O meu tipo de feminismo*

28/08/2016

Mulher que é mulher dá trabalho a conquistar. Se não quer ter trabalho, contrate uma prestadora de serviços… Mulher que é mulher também dá trabalho a manter, e não tem nada a ver com matéria, mas com disponibilidade emocional. Afeto é a chave, sempre, todos os dias.

Por mais desempoeiradas que sejamos, somos mulheres e, por isso, queremos ser tratadas com jeitinho. Seja inteligente…

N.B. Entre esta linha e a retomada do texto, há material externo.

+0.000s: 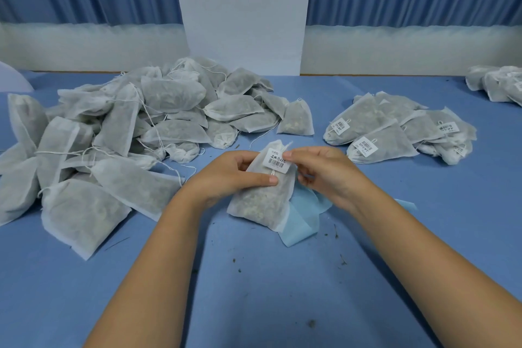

Não minta, não menospreze a nossa inteligência, não seja um capacho, seja firme, mas jamais agressivo, nas palavras, nos atos ou nas omissões. Não tente comprar-nos, não abuse da nossa boa vontade, nem queira que sejamos uma segunda mãe. Não nos trate como bonecas de porcelana, incapazes, empregadas ou como umas quaisquer e, acima de tudo, jamais nos compare a outras, sua mãe incluída, mesmo que caiamos nessa tentação. Mulher que é mulher gosta de se sentir única, trate-a como tal. Dê, apoie, esteja inteiro, seja presente, esteja presente. Seja generoso, nos afetos, na consideração, no mimo. Não nos trate como one of the guys, por mais masculinas que sejamos, não somos one of the guys, mesmo que falemos palavrões… Somos emocionais, somos sensíveis, há conversas que nos metem nojo, por mais que sejam mentira, que sejam para impressionar os vossos coleguinhas de género. Não as tenha à nossa frente. Nunca, jamais, em tempo algum nos diminua, nem em público nem em privado. Muito menos tente dominar-nos. Seja discreto, seja educado, seja gentil, seja homem, defenda a sua honra e a nossa, se for o caso. Jamais seja cobarde, mulher nenhuma aguenta um homem cobarde…

Em nos tratando bem, tem de nós o que quiser. Em nos tratando mal, somos pessoas capazes de fazer da sua vida um inferno… E só ficamos até à página dois…

*Publicado com o título: Ainda as mulheres, a 5 JUN. 14. Dois anos depois, não mudo uma vírgula.